Schutz des Privateigentums

Im neuen Papier wird zudem an der Ausrottung der Kokafelder mittels Besprühung festgehalten, gegen den Willen der Rebellengruppe. Letztlich nimmt der neue Vertrag auch Änderungen beim Thema Agrarreform auf und geht damit insbesondere auf Forderungen der Großgrundbesitzer ein, die Angst davor hatten, dass ihnen im Rahmen des Friedensvertrages eine Enteignung drohe. Der Schutz des Privateigentums wird nun deutlicher betont. Gegenwärtig ist noch nicht klar, ob die Gegner des ersten Friedensabkommens, die sich hinter Uribe sammeln, die Änderungen akzeptieren. Santos und Uribe waren am Samstag zusammengetroffen, und nach der Unterredung bat der Ex-Staatschef darum, dass das Abkommen noch keinen „definitiven Charakter“ habe, bis es von seiner Gruppierung und den Opfern geprüft sei. Experten wie Jorge Restrepo vom Konfliktforschungszentrum CERAC fürchten, dass die Gegner des Abkommens kaum die politische Partizipation der Rebellen akzeptieren werden.

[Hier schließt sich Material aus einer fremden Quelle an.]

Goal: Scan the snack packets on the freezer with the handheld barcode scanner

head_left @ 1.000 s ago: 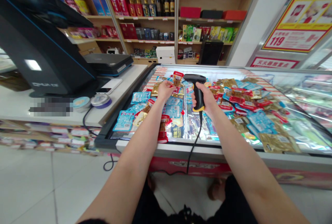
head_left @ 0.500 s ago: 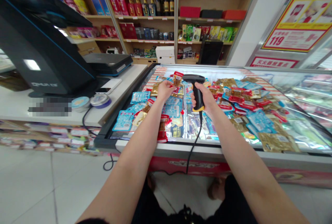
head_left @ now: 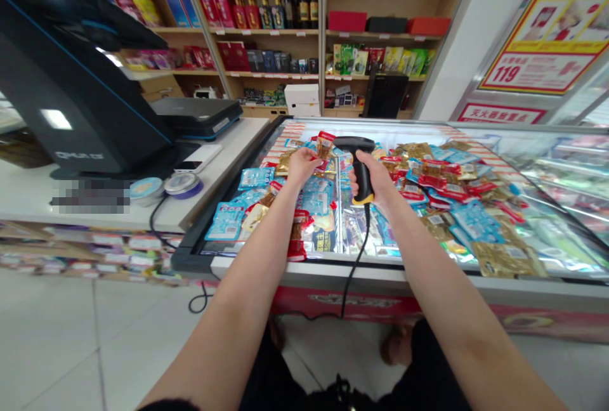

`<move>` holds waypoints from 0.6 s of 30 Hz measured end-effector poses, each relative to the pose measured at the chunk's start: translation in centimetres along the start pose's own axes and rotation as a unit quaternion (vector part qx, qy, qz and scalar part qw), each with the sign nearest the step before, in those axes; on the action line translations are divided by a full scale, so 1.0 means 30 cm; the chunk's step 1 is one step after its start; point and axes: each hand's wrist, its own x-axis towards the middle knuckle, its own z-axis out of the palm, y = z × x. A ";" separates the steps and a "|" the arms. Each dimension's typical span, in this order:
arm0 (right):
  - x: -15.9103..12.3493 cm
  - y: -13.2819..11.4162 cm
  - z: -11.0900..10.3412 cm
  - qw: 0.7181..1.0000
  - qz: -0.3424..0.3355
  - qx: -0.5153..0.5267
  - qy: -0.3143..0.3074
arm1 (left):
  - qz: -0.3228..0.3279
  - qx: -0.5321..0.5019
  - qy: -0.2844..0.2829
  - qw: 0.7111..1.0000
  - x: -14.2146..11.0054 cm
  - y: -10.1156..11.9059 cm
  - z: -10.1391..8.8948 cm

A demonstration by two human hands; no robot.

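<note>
Nothing has clearly moved since the earlier frame beyond a slight view drift; hands, scanner and packet match. Left hand [head_left: 302, 169], center of frame, pinches the packet [head_left: 325, 139] by its lower part, red top up. Right hand [head_left: 373, 176] is wrapped around the scanner [head_left: 363, 176], head just beside the packet. Can't tell if the trigger is pressed. Piles of loose packets lie on the glass to both sides; one red pack [head_left: 297, 249] sits at the front rim [head_left: 380, 270], lower center. Risks, my read: fingers or a crease could hide the barcode; nearby packs could give a wrong read; the cord [head_left: 354, 265], hanging over the rim, could snag; a forearm bump could drop the red pack.
</note>
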 end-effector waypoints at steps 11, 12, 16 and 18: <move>0.015 -0.031 -0.032 0.998 -0.023 0.023 0.045 | -0.051 -0.023 -0.018 0.998 -0.049 0.068 0.049; 0.014 -0.042 -0.042 0.997 -0.034 0.026 0.059 | -0.062 -0.028 -0.024 0.997 -0.051 0.083 0.061; -0.007 -0.107 -0.101 0.989 -0.069 0.032 0.128 | -0.104 -0.041 -0.064 0.992 -0.060 0.145 0.129; -0.024 -0.143 -0.146 0.984 -0.079 0.041 0.152 | -0.117 -0.038 -0.090 0.988 -0.068 0.174 0.180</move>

Keine klare Aussage gab es zu der Frage, ob dieses Übereinkommen nochmals von der Bevölkerung im Rahmen eines Plebiszits bestätigt werden muss oder ob die Ratifizierung im Kongress ausreichend ist. In der Hauptstadt Bogotá versammelten sich am Samstagabend dutzende Menschen, um den neuen Vertrag zu feiern. In Washington begrüßte Außenminister John Kerry die Unterzeichnung als „wichtigen Schritt“ zum Frieden. Auch die EU-Außenbeauftragte Federica Mogherini lobte die neuerliche Einigung als „gute Nachricht“.